▶ **Exercise**: Say the number of lines holding the word "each" in the data, and leave out everything else.

▶ **Given material**:
━━━━━━━━━━━━━━━━

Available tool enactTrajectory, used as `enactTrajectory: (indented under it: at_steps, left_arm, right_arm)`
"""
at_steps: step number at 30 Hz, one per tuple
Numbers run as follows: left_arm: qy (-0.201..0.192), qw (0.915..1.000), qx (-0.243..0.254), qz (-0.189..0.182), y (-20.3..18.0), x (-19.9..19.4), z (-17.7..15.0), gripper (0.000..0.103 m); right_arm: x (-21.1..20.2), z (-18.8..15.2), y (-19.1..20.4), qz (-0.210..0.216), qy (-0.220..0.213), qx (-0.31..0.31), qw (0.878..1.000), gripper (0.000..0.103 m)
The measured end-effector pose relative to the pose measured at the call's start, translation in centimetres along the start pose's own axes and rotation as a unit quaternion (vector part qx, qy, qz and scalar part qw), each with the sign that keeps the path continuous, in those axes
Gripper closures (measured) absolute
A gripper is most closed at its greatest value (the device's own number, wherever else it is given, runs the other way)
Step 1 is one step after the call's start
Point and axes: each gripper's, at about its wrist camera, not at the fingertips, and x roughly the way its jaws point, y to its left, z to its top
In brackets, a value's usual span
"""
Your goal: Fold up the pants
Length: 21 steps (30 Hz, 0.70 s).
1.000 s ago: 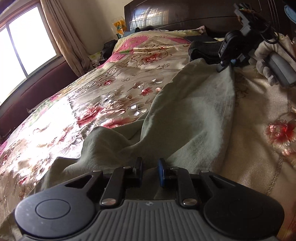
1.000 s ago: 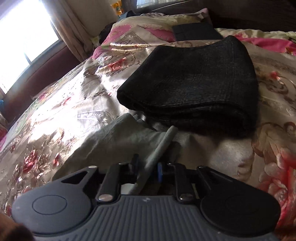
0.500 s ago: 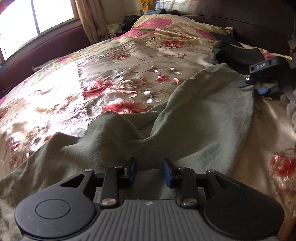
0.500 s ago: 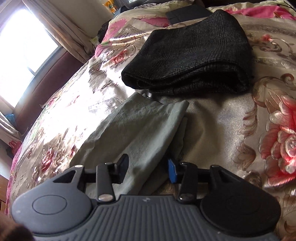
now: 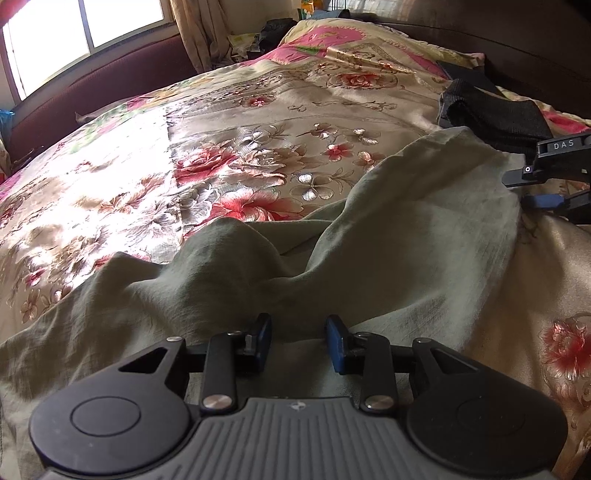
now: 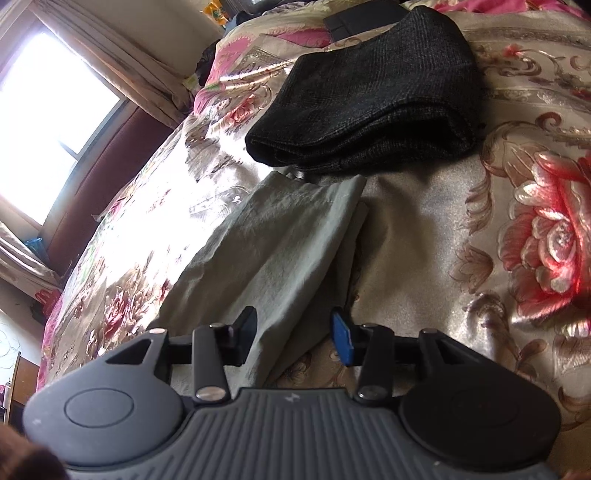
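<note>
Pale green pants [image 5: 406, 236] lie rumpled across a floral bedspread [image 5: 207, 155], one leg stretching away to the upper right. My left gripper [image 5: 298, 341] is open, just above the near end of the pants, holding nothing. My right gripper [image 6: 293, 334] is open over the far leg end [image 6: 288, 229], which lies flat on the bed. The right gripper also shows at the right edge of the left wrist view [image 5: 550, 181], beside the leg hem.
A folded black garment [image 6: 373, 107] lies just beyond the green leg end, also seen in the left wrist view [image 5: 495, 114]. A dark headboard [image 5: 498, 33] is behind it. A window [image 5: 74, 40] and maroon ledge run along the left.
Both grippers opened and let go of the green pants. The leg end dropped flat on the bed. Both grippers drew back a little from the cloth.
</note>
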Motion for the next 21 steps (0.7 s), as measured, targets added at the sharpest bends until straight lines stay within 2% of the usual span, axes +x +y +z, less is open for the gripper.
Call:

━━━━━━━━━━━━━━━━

▶ **Your solution**: 2